Analysis of BM-derived cell recruitment to TC/siVEGF7-1 tumors with or without SDF-1α
Bone marrow transplantation was performed using GFP transgenic mice as bone marrow (BM) donors, and a nude BALB/cAnN mice as the BM recipient. The recipient nude mouse underwent whole-body irradiation with 8 Gy in one dose using an external cesium source (137Cs Mark 1 irradiator, J.L. Sheperd & Associates, Glendale, CA). Freshly isolated BM cells (3 × 106 cells/0.2 mL PBS) from GFP transgenic mice were injected via the lateral tail vein into the nude recipient within 1 hour following irradiation. Five weeks following engraftment of donor GFP+ BM cells, TC/siVEGF7-1 Ewing’s sarcoma cells in growth factor-depleted matrigel basement membrane matrix were subcutaneously injected in the bilateral flank. Recombinant SDF-1α was resuspended into the tumor-matrigel implant on one side only. Three weeks following tumor cell inoculation, fluorescein-conjugated Lycopersicon esculentum (tomato) lectin (0.4 mg, Vector Laboratories, Burlingame, CA) was intravenously injected to mark the perfused, functional tumor vessels. Two minutes later, euthanasia was performed and the tumors were resected, placed in optimal cutting temperature compound (OCT) (Sakura Finetek USA, Torrance, CA), snap-frozen in liquid nitrogen and stored at -80°C.

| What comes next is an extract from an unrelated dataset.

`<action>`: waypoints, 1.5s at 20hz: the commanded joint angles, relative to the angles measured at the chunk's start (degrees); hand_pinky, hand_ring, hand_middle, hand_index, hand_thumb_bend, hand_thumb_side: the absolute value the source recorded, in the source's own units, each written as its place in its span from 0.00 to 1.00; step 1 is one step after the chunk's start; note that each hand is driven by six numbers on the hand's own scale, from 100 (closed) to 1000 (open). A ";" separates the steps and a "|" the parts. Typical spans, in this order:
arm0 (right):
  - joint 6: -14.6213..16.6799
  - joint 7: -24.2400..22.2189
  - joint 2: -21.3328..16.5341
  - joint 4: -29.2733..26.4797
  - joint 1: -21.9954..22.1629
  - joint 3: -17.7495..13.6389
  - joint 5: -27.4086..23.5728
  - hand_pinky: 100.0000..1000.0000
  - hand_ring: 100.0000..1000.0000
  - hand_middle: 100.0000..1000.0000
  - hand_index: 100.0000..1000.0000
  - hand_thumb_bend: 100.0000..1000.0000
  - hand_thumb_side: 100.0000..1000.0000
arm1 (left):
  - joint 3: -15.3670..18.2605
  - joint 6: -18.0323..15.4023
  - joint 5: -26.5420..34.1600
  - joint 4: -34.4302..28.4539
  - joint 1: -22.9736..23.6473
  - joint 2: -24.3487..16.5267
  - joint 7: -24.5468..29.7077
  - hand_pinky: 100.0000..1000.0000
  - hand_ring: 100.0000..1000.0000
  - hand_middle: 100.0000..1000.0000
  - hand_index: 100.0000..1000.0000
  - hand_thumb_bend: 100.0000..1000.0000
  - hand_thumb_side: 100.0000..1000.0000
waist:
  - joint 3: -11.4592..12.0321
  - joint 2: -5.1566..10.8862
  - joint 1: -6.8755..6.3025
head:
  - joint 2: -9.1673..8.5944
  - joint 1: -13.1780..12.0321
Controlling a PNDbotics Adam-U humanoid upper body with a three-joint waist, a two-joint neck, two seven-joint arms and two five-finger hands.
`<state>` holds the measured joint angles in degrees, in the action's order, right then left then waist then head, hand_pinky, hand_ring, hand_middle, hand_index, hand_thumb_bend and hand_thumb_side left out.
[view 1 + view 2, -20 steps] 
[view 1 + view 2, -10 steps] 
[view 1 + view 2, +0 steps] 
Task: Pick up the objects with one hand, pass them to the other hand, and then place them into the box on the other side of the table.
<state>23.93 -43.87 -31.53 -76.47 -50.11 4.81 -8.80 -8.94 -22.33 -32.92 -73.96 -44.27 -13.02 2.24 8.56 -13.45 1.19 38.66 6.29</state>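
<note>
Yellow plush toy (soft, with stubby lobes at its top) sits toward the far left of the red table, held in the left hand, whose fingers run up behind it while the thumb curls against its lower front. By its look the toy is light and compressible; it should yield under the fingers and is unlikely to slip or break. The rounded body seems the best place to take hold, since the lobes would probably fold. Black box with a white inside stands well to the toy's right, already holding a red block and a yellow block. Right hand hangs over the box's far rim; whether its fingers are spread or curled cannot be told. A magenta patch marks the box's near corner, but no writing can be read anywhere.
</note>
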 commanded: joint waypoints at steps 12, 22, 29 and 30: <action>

Effect of adenovirus-SDF-1α on subcutaneous TC/siVEGF7-1 tumor growth and neovasculature formation
Ad5-CMV-SDF-1α (Ad-SDF-1) was generously provided by Dr. Ronald Crystal (Weill Medical College of Cornell University, New York, NY). Ad5-CMV-control vector (Ad-control) was purchased from the Vector Development Laboratory, Baylor College of Medicine (Houston, TX). TC/siVEGF7-1 cells were injected subcutaneously on the ventral side of nude mice (4 million cells/mouse). Beginning on day 3 after tumor cell inoculation, animals received intratumoral injections of Ad-SDF-1 or Ad-control (2.5 × 108 pfu/50 microliters/administration/mouse). A total of five injections were performed over three weeks. On day 23 following tumor cell inoculation, all tumors were carefully resected, weighed, placed in OCT, snap-frozen in liquid nitrogen, and stored at -80°C. To determine SDF-1 effects on TC/siVEGF7-1 tumor neovasculature, tissue was analyzed for expression of the mouse endothelial marker CD31 and vascular smooth muscle cell (pericyte) marker desmin using IHC (as described below).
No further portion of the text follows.